Oooh, Witchy Women
Do you have latent supernatural urges? Craving a bit of that old-time religion? Afraid if you don that ratty bunny suit again for yet another year of bar hopping on South Beach, you're going to chew your paws off?
Well, have no fear, something Wiccan this way comes: a refreshingly authentic antidote to the typically commerce-coated scare fare of modern-day Halloween. The Religious Order of the Circle of Isis Rising is up to its old tricks. From Dianic to eclectic, pagan to pantheistic, high priestess to neophyte, neopagan to druid, dabblers in nature worship, vegan Wiccans, and hard-core sorcerers, the local coven conjures a veritable cauldron of kindred spirits at the third annual A Night Between the Veils: A Samhain Celebration.
Samhain (pronounced Sow-in) is a pagan holiday that marks the cyclical progression from summer to winter, from light to darkness, and a return to barrenness, a difficult concept for us Miamians to grasp in our perfect limbo of eternal sun and climate control. Still, even here this ancient ritual, prime time for honoring not only dying crops but also the dearly departed, is alive and well.
To get your blood flowing, members of the Circle of Isis Rising will perform their take on the tale of the Egyptian king Osiris, who was chopped into pieces by his brother and then resurrected (minus one vital organ) by his wife/sister Isis. Dramatic interpretations, cakes and ale (of the nonalcoholic variety), spiral dance, and pagan sing-alongs aside, coven mistress Cheryl Richardson explains that this is a sacred time for practitioners of the craft. The main focus for us coming together is the religious ritual in honor of the season, she says. To this end participants will be required to sign (in ink, not blood) an agreement stating they will respect the ceremony.
Part of that ritual includes taking advantage of the commonly accepted Wiccan belief that Samhain is an auspicious time for parting the veil between the spirit world and the physical world, thus the celebration's appellation.

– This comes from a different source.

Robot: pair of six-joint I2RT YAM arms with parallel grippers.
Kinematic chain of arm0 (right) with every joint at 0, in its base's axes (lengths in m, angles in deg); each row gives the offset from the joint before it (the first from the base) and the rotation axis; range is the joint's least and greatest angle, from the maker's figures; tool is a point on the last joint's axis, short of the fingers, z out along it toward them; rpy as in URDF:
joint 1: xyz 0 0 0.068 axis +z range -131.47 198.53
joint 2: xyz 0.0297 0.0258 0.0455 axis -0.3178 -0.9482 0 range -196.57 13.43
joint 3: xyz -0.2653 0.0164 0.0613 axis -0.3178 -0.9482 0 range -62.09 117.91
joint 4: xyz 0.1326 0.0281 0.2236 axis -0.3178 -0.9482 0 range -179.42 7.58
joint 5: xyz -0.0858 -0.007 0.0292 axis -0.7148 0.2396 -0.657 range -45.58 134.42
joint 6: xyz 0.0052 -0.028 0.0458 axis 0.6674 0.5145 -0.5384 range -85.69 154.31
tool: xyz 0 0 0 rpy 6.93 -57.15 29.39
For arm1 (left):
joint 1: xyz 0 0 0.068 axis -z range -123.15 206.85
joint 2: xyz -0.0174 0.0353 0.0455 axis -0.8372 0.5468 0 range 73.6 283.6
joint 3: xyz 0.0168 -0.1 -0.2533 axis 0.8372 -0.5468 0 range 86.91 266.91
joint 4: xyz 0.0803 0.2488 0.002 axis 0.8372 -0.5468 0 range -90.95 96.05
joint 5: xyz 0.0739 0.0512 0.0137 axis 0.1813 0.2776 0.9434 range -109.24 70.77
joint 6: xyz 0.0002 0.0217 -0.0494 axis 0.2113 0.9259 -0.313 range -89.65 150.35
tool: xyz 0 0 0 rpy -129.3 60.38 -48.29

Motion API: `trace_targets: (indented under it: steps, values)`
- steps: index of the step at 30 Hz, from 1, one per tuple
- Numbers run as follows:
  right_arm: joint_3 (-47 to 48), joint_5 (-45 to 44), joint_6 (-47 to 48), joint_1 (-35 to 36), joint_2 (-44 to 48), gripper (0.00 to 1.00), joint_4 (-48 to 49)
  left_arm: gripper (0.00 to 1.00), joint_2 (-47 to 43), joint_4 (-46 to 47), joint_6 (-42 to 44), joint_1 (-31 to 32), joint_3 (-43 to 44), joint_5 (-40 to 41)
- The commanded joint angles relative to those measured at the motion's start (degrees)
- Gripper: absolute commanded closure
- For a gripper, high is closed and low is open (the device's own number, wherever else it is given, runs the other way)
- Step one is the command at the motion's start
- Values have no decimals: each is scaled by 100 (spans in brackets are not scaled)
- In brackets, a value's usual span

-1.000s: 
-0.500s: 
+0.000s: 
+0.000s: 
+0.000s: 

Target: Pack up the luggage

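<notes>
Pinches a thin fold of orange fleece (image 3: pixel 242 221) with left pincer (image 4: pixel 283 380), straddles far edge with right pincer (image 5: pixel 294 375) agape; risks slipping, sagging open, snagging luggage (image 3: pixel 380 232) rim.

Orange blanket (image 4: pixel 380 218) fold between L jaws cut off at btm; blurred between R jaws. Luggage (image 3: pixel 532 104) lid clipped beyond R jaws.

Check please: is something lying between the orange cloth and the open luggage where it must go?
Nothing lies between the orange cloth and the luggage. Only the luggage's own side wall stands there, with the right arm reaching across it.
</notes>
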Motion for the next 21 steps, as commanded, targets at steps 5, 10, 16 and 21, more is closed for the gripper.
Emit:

To facilitate divination, or supernatural sight, guests will be anointed on their third eye by a high priestess and take part in casting a circle, a prayer union to unite the powerful and potentially healing life energies of all present.
So why all the brouhaha? When people step forward [into the venue], says Richardson, we are really going to try to part the veil. And what or whom might they hope to encounter behind door number three? Perhaps the coven's founder, Lady Nicole Everett, who passed away last year? She's always going to be invited [to our gatherings], notes Richardson. A witch for ten years, Richardson explains that graveyard scenes and an ancestors table of mementos will assist in welcoming people they know who have passed on to the other side ... relatives, friends, animals.
And how mighty is the coven master's magic? It's done me well, Richardson replies with a hearty laugh. Faith provides a lot, she adds in a more somber tone. As for any stigma attached to the w word, Richardson's response is to the point: We are outspoken as far as what we are. We are witches heart and soul.
All this pagan pride is reminiscent of that purple-lettered bumper-sticker slogan: The Goddess is alive, and magic is afoot. A foot, a head, a breast, whatever the extremity, it's a bewitching notion.